━━ Records for the exercise ━━

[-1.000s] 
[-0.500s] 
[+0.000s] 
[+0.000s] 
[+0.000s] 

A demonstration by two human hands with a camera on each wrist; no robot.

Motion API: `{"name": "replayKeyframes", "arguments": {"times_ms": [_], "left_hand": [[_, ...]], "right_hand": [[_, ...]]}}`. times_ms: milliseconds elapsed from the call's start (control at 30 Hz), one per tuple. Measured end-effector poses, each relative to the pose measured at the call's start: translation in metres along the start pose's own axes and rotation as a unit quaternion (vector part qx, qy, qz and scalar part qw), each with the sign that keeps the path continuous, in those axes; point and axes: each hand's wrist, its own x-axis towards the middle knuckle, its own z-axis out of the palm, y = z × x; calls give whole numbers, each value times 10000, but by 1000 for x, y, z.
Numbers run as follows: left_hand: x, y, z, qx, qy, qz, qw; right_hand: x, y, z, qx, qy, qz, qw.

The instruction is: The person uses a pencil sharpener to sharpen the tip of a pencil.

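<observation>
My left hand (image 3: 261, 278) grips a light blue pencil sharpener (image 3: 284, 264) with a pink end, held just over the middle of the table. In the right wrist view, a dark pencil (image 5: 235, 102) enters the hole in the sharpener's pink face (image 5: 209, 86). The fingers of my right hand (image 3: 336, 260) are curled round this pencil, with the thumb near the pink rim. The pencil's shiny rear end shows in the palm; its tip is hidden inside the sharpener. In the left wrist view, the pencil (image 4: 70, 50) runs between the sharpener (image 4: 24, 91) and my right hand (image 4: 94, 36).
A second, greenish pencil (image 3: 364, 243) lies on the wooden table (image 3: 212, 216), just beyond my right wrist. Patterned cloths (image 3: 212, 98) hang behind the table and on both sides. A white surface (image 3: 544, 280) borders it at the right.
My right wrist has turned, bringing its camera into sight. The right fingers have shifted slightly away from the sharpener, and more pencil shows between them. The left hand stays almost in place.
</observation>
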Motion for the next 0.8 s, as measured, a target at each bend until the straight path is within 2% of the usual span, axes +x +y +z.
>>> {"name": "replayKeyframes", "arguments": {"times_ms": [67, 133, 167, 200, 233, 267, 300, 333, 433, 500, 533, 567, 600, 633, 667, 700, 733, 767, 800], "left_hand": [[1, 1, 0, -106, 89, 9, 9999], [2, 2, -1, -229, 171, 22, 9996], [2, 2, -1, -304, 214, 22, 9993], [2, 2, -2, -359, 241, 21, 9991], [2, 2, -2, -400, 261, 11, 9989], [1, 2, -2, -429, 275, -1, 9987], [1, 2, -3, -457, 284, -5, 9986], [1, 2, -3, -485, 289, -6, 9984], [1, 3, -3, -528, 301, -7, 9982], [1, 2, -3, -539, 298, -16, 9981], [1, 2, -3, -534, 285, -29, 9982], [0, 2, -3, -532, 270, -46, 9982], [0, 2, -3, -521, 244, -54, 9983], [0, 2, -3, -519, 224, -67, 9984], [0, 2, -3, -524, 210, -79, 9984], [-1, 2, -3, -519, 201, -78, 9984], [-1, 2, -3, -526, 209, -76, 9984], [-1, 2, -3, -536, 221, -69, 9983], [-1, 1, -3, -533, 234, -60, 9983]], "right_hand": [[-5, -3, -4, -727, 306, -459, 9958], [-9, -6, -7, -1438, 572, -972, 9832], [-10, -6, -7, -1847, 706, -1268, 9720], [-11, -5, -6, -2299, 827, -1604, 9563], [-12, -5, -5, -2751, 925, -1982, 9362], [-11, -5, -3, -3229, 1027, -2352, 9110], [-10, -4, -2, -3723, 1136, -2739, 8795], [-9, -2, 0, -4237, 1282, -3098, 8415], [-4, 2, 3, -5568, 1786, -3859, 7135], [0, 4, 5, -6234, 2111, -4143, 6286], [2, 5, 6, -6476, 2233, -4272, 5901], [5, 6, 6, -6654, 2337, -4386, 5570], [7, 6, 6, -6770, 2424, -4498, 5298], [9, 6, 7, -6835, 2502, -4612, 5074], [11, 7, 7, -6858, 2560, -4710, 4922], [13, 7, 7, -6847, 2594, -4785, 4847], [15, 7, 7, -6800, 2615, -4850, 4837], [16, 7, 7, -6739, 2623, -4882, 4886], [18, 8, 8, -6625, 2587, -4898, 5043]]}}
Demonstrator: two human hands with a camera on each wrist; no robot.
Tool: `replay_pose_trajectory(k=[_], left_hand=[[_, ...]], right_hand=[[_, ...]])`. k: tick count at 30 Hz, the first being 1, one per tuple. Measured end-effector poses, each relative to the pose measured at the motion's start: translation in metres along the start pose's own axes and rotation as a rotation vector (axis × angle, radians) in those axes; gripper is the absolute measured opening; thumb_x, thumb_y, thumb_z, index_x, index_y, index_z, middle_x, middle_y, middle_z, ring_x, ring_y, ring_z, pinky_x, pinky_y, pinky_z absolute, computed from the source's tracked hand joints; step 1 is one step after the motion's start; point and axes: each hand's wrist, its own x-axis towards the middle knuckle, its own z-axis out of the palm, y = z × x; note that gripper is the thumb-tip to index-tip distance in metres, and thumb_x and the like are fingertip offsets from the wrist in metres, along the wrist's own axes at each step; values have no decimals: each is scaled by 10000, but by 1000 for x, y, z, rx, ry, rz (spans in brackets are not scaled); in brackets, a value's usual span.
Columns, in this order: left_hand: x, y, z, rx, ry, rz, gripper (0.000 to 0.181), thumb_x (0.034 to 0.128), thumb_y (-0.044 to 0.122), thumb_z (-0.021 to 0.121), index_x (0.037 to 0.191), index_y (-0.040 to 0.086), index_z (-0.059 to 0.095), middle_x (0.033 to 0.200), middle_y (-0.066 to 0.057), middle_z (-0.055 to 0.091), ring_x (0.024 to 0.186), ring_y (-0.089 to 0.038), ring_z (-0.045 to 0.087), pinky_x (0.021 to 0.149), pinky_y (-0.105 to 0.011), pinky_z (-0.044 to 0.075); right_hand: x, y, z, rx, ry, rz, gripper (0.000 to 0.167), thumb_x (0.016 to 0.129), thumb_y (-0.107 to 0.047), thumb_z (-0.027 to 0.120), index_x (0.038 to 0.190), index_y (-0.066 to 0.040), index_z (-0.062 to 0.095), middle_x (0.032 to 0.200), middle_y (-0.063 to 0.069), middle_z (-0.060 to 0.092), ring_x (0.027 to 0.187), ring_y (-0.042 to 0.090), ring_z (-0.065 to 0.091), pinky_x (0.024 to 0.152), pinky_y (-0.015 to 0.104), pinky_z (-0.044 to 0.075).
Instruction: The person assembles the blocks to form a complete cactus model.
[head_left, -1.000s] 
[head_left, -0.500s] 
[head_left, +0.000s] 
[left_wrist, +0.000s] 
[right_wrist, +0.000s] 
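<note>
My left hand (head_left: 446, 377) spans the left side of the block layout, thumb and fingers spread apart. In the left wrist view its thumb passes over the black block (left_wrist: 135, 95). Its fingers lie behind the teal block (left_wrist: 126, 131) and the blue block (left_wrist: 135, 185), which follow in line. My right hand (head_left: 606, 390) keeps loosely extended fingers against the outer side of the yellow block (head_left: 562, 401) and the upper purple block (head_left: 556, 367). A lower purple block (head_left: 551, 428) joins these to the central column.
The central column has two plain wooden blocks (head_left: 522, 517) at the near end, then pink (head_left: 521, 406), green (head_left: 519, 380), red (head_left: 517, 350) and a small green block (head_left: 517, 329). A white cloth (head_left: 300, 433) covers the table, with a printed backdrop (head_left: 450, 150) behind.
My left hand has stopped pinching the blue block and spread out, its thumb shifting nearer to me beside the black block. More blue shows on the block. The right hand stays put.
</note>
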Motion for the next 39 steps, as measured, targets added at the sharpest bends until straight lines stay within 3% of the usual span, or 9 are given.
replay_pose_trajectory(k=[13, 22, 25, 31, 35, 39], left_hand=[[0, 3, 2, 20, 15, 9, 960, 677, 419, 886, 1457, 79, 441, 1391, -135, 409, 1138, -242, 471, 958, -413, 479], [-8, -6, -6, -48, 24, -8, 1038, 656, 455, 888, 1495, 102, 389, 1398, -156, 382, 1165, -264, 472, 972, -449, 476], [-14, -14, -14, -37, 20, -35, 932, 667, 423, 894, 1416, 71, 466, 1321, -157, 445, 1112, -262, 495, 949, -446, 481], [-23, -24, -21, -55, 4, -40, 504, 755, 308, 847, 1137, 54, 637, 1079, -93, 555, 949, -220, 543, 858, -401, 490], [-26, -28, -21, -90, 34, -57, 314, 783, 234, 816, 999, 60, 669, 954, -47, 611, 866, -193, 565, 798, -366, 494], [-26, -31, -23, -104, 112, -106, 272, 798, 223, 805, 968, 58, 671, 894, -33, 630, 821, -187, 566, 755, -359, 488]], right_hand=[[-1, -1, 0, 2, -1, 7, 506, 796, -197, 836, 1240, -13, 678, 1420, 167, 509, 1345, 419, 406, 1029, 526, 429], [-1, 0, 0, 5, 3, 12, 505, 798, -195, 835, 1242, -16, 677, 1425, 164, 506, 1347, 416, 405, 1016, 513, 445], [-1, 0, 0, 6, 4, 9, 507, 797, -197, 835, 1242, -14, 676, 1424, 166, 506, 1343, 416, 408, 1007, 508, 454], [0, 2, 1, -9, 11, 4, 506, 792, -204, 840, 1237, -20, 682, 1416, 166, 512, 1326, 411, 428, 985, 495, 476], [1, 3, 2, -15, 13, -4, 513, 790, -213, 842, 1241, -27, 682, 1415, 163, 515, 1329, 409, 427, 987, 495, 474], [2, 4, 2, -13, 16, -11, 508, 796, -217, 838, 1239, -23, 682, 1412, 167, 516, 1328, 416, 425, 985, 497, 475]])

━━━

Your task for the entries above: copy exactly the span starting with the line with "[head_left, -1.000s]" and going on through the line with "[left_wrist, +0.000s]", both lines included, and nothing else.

Solution to this problem:
[head_left, -1.000s] 
[head_left, -0.500s] 
[head_left, +0.000s] 
[left_wrist, +0.000s] 

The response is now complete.